Watch Underwood make the tourney next year and everyone lose their minds.
If that happens, many will become worried about how we will be able to keep BU from taking the Duke job when Coach K retires...
Watch Underwood make the tourney next year and everyone lose their minds.
Besides Ayo I'm not impressed by the replacements
Underwood had concerns about our team culture the entire year. Multiple articles were written about it. This is just one of them. I wouldn't blame this issue on any one player. It's hard to change culture. On occasion, drastic measures are necessary to even have a chance.
When you have become totally irrelevant in college basketball it is very easy to say that a Illinois has a culture or perception problem but this is coach speak and has little to do with individual players. As much as disliked Weber, it is not that Weber or Groce were not tough or demanding on players or liked to recruit players who were soft.

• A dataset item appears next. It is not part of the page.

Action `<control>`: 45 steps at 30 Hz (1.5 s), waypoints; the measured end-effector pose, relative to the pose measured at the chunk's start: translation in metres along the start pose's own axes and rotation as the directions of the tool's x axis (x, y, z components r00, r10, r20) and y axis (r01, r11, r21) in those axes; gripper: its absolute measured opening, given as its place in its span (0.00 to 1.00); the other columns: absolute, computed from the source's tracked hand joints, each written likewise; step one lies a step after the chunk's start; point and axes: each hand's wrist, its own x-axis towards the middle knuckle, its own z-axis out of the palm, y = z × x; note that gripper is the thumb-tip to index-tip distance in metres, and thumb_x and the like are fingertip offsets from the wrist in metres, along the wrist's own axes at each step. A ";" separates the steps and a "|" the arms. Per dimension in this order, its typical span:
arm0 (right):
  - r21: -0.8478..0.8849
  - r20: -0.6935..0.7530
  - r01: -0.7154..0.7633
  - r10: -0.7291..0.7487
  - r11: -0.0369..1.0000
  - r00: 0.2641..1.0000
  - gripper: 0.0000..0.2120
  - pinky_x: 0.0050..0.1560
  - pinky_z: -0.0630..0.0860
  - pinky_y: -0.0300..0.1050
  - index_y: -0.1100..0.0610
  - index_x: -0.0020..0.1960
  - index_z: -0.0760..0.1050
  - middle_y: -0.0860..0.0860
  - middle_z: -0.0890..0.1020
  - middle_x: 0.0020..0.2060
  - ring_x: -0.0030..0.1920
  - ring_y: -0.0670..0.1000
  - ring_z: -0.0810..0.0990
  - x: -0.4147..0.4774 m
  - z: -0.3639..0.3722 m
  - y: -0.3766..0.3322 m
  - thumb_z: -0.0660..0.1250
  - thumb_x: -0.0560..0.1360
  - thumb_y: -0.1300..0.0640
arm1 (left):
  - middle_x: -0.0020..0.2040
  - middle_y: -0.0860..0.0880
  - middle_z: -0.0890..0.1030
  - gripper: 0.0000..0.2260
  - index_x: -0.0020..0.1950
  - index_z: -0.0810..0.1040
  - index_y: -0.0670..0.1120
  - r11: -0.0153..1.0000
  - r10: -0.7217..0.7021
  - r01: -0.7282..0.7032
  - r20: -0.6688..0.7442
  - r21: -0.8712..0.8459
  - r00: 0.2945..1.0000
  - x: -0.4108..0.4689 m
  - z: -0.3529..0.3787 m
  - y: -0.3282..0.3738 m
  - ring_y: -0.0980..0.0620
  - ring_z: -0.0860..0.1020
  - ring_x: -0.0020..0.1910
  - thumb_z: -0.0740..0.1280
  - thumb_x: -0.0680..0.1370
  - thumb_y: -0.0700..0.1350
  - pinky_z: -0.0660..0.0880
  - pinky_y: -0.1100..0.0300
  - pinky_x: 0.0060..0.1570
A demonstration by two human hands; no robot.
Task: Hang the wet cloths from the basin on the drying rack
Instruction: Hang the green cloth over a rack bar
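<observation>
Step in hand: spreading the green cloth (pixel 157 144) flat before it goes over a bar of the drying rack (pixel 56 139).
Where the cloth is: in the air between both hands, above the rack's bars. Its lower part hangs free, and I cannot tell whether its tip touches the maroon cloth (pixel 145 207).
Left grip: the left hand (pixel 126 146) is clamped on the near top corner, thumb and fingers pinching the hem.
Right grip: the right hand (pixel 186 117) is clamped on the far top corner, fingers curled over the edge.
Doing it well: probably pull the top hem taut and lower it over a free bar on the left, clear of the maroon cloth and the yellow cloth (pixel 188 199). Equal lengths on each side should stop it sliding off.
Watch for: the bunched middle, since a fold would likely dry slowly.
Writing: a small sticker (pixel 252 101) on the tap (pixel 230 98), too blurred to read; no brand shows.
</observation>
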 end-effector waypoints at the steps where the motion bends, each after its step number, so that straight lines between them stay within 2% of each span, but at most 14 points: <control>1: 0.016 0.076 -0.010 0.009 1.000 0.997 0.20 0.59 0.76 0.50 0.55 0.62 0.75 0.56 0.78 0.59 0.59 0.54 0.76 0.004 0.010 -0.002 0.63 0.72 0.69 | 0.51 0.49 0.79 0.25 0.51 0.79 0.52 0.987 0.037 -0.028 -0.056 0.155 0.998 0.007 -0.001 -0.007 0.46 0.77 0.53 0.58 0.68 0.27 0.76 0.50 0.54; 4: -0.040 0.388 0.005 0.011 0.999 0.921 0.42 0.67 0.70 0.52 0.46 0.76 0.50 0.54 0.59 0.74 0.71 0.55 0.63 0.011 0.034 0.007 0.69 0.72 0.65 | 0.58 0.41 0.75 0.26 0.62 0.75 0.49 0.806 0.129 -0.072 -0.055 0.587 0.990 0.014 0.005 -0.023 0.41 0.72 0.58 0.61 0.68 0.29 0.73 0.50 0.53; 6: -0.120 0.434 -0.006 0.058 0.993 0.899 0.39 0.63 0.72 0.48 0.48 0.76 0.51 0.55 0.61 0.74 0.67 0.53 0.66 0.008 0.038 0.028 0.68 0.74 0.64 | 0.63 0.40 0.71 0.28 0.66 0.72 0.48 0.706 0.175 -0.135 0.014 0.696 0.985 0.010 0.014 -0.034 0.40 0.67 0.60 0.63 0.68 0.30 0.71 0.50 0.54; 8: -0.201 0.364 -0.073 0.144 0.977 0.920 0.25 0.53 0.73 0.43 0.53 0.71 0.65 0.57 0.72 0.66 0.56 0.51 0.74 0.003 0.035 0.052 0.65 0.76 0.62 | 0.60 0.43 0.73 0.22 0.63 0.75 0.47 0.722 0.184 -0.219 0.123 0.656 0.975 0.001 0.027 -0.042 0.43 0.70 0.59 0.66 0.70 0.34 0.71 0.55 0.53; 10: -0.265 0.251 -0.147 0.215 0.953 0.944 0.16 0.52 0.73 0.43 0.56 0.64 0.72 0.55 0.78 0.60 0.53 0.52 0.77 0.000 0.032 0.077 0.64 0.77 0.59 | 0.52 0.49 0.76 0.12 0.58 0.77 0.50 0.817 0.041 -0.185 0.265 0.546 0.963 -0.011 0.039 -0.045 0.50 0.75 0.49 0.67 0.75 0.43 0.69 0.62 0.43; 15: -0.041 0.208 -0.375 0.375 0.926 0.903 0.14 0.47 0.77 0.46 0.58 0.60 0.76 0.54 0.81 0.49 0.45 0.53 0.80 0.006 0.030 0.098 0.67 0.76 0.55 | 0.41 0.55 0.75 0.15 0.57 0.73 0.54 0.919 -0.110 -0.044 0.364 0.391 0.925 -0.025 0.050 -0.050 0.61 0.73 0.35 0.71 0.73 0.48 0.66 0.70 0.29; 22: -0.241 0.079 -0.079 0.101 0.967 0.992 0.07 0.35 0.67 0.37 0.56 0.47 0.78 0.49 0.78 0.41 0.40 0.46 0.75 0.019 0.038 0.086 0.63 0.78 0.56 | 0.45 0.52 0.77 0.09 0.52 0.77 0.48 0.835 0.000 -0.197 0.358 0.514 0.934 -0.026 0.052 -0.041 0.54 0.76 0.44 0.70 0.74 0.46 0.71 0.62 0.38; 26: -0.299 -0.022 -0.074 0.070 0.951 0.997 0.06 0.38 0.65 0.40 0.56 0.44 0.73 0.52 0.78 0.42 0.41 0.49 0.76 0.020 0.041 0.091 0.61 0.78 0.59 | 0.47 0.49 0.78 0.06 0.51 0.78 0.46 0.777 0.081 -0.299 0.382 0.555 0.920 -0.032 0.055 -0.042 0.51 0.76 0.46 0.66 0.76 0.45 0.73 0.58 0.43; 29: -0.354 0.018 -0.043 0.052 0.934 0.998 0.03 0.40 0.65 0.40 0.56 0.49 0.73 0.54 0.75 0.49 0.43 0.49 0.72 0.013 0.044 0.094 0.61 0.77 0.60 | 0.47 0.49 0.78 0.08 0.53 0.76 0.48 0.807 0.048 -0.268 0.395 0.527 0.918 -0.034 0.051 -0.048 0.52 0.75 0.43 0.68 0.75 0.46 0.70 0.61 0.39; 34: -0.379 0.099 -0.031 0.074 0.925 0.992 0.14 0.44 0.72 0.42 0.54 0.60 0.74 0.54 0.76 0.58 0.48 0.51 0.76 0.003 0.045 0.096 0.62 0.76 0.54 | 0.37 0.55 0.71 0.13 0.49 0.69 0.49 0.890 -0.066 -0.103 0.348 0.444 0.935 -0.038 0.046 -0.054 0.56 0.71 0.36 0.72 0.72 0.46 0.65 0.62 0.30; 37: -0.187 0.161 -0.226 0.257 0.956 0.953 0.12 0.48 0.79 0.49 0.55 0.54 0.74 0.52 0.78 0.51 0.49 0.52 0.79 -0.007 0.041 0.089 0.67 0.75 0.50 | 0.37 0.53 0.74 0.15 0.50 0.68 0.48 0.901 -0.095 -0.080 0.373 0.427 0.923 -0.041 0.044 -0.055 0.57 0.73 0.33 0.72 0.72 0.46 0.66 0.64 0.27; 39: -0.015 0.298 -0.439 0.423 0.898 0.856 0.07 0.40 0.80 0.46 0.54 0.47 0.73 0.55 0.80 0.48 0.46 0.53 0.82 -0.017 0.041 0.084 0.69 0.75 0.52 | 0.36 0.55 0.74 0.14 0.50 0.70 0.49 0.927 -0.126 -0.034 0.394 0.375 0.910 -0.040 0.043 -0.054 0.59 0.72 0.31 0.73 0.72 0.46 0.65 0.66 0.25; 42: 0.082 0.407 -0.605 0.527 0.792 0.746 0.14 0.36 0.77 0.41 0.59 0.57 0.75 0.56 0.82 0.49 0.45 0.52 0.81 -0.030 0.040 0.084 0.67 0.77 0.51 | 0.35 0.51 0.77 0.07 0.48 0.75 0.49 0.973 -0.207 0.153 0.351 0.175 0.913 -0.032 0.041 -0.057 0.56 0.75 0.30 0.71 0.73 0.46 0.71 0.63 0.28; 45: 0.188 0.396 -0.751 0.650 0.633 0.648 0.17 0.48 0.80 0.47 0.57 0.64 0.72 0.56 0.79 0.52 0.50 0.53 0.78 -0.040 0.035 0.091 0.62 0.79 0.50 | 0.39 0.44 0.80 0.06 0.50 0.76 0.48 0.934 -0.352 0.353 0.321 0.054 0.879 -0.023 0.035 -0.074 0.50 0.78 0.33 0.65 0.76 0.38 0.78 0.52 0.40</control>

Many Weber players were very tough on the court, Frazier, Mike Davis, Paul, etc. and some of the Groce players as well, Ray Rice, Nunn, and definitely Black (to the point of excess, picking up fouls). Problem is that neither coach was able to get the talent at B1G level, our talent level independent of rankings has been sub-par sans one year (2010-11).

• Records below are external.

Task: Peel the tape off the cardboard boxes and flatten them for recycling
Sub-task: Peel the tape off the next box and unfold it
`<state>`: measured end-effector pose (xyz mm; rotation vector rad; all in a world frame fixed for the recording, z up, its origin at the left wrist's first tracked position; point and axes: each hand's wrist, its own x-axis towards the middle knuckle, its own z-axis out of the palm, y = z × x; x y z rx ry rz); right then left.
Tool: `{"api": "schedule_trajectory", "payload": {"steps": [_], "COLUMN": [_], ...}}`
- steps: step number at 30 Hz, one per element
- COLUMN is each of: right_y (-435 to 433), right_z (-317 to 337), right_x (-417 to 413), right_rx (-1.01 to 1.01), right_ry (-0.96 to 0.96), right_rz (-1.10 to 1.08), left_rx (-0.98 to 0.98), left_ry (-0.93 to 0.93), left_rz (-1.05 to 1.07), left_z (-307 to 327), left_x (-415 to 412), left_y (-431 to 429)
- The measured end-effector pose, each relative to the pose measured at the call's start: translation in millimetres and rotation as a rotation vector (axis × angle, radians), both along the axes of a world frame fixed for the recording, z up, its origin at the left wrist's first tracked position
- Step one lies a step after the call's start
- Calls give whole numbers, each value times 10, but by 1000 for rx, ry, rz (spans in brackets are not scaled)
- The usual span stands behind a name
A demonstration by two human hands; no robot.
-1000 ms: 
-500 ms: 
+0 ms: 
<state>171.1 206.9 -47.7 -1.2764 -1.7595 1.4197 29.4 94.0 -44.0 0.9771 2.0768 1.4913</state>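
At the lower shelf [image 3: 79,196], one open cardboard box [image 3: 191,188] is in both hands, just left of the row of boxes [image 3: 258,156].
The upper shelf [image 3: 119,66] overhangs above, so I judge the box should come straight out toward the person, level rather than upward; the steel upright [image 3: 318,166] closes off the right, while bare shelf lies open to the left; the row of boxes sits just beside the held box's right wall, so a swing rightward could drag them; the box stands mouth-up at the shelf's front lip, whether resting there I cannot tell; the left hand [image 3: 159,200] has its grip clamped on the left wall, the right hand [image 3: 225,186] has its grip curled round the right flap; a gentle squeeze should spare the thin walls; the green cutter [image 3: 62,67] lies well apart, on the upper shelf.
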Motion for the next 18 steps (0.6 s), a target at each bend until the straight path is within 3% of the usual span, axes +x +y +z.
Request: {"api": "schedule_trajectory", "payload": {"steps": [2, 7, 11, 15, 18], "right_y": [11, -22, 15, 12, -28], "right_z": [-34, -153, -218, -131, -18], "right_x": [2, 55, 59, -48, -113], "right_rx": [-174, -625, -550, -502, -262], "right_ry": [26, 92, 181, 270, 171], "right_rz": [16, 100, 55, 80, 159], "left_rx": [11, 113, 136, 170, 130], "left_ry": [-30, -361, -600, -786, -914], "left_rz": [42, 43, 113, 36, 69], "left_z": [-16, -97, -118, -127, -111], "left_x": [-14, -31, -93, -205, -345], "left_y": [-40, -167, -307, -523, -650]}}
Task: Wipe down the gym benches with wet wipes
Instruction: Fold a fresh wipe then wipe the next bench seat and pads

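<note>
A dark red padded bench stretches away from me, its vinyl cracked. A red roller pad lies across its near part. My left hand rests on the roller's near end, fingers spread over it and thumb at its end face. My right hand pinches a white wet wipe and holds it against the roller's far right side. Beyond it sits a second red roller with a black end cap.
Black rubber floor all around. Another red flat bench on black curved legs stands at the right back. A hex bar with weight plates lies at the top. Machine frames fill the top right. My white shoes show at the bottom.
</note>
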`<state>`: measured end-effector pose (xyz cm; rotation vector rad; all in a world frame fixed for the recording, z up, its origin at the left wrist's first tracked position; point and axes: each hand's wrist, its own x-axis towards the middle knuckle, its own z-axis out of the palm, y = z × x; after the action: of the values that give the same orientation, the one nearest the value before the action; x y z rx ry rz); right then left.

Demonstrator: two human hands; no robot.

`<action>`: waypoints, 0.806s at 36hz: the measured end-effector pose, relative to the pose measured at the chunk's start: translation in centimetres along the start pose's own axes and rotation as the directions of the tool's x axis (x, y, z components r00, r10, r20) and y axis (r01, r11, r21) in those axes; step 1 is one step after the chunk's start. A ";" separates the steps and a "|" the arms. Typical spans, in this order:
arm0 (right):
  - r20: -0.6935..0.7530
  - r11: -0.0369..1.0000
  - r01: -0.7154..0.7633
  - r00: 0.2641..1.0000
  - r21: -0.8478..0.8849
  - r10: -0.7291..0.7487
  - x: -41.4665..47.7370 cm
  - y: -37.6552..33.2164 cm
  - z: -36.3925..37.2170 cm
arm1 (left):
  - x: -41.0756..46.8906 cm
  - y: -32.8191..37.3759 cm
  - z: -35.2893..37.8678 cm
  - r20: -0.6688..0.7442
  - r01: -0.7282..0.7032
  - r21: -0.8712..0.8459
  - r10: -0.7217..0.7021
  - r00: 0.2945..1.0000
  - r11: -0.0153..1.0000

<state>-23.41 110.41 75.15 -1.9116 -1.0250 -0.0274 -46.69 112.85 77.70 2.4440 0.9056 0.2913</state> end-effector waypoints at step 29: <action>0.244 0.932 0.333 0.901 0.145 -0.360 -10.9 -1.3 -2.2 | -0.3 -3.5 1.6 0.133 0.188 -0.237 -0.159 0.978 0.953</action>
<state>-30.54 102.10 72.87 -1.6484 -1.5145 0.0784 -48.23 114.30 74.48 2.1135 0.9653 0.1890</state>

Did BU like to recruit non-culture players? Was Matic a culture match? Wasn't Mark Smith the player who BU praised so much AFTER he arrived at UI for his work ethic and toughness, wasn't he the best freshman he had seen in that respect?

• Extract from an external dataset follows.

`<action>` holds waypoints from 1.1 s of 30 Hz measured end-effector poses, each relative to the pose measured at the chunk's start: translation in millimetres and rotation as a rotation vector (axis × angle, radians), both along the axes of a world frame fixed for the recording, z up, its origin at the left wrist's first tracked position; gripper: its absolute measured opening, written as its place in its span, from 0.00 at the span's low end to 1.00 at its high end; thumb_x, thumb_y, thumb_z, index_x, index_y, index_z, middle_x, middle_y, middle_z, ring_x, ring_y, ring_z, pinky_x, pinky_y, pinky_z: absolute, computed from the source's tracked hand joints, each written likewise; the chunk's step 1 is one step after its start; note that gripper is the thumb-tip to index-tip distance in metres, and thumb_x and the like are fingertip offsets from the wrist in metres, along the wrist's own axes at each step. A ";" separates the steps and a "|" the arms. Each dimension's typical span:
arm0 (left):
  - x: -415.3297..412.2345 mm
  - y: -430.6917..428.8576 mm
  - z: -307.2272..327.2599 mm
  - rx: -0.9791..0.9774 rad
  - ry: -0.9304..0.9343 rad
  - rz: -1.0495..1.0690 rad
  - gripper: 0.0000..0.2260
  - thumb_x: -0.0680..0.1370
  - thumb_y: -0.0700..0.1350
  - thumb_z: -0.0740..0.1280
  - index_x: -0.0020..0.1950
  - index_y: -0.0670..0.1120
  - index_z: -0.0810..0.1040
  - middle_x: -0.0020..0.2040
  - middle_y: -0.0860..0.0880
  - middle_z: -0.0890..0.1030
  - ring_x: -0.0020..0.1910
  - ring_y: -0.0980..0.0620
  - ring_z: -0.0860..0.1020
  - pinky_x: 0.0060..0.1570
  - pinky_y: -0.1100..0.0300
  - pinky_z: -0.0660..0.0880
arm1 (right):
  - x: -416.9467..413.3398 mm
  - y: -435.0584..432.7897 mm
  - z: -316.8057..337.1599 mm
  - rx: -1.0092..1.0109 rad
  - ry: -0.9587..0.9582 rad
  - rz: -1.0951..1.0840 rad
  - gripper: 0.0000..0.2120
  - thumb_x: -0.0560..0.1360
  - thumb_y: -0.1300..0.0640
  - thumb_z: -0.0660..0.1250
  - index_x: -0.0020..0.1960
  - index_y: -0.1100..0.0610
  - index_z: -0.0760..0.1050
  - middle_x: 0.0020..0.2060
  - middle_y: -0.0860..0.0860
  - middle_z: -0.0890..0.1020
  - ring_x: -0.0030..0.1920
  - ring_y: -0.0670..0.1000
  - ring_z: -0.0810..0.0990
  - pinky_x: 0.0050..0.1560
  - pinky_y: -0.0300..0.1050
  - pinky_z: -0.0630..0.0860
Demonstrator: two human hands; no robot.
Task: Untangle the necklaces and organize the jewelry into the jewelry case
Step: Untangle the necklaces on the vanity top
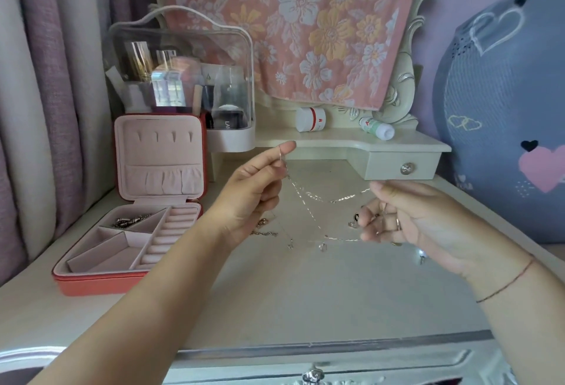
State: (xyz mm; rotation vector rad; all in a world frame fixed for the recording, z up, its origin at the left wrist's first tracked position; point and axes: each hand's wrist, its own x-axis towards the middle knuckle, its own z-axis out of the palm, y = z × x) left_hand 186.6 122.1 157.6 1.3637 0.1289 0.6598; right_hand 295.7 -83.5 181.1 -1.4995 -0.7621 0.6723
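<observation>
My left hand (256,189) is raised above the dressing table and pinches one end of thin silver necklaces (308,204) between thumb and forefinger. My right hand (406,216) grips the other ends at the right, fingers curled. The chains cross between my hands, and small pendants (322,246) dangle just above the tabletop. A gold chain (263,233) lies on the table under my left hand. The open coral jewelry case (101,282) with pink lining sits at the left, lid upright; some metal pieces (130,221) lie in its back compartment.
A clear cosmetics organizer (238,137) stands behind the case. A white jar (310,119) and a tipped white bottle (377,128) lie on the raised shelf above a small drawer (403,167). Small jewelry bits (422,254) lie under my right wrist. A blue cushion (504,115) leans at the right.
</observation>
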 end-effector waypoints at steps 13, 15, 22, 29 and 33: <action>-15.3 -10.4 24.2 0.067 0.075 -0.180 0.18 0.78 0.33 0.59 0.62 0.48 0.78 0.36 0.57 0.71 0.24 0.59 0.55 0.23 0.67 0.51 | 4.1 25.4 -44.7 0.223 -0.105 -0.120 0.15 0.76 0.72 0.59 0.40 0.54 0.74 0.30 0.51 0.68 0.26 0.46 0.63 0.30 0.40 0.67; -17.6 -10.8 28.3 0.081 0.083 -0.189 0.18 0.78 0.33 0.60 0.62 0.49 0.79 0.36 0.56 0.71 0.24 0.59 0.54 0.24 0.67 0.50 | 1.8 24.9 -47.3 0.116 -0.335 -0.108 0.17 0.74 0.69 0.61 0.34 0.52 0.78 0.29 0.48 0.71 0.28 0.47 0.65 0.33 0.39 0.64; -19.5 -14.6 40.0 0.108 0.073 -0.223 0.18 0.77 0.34 0.61 0.61 0.49 0.80 0.36 0.56 0.72 0.27 0.55 0.51 0.25 0.65 0.50 | -10.0 29.9 -48.5 -0.031 -0.516 -0.020 0.12 0.71 0.41 0.67 0.50 0.44 0.82 0.50 0.44 0.76 0.43 0.41 0.75 0.49 0.32 0.69; -16.5 -16.9 44.5 0.128 0.057 -0.235 0.18 0.74 0.35 0.63 0.60 0.49 0.81 0.37 0.55 0.71 0.27 0.55 0.52 0.24 0.65 0.50 | -15.1 35.4 -53.6 0.047 -0.443 0.093 0.09 0.73 0.45 0.69 0.39 0.48 0.84 0.47 0.40 0.76 0.47 0.44 0.75 0.49 0.37 0.70; -17.9 -6.5 39.1 0.112 0.089 -0.154 0.19 0.78 0.32 0.59 0.62 0.49 0.79 0.37 0.55 0.70 0.28 0.55 0.52 0.26 0.64 0.49 | -7.7 24.8 -43.8 0.254 -0.139 0.127 0.14 0.65 0.40 0.72 0.32 0.50 0.80 0.54 0.50 0.81 0.59 0.42 0.76 0.57 0.38 0.65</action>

When you lose, the easy target is the culture, chemistry, etc. diverting attention from your own faults. People argued with me ad-nauseam before the season that a good coach like BU would make the tournament, it was coaching, not talent for many. Before the EIU game more than 75% of the fans voted that they thought we were making the tournament and more than 95% that we were making at least the NIT. Yet, analysts did not think so. And while I blame talent level mainly, that was definitely not a good coaching job by BU. We ended up even below projections.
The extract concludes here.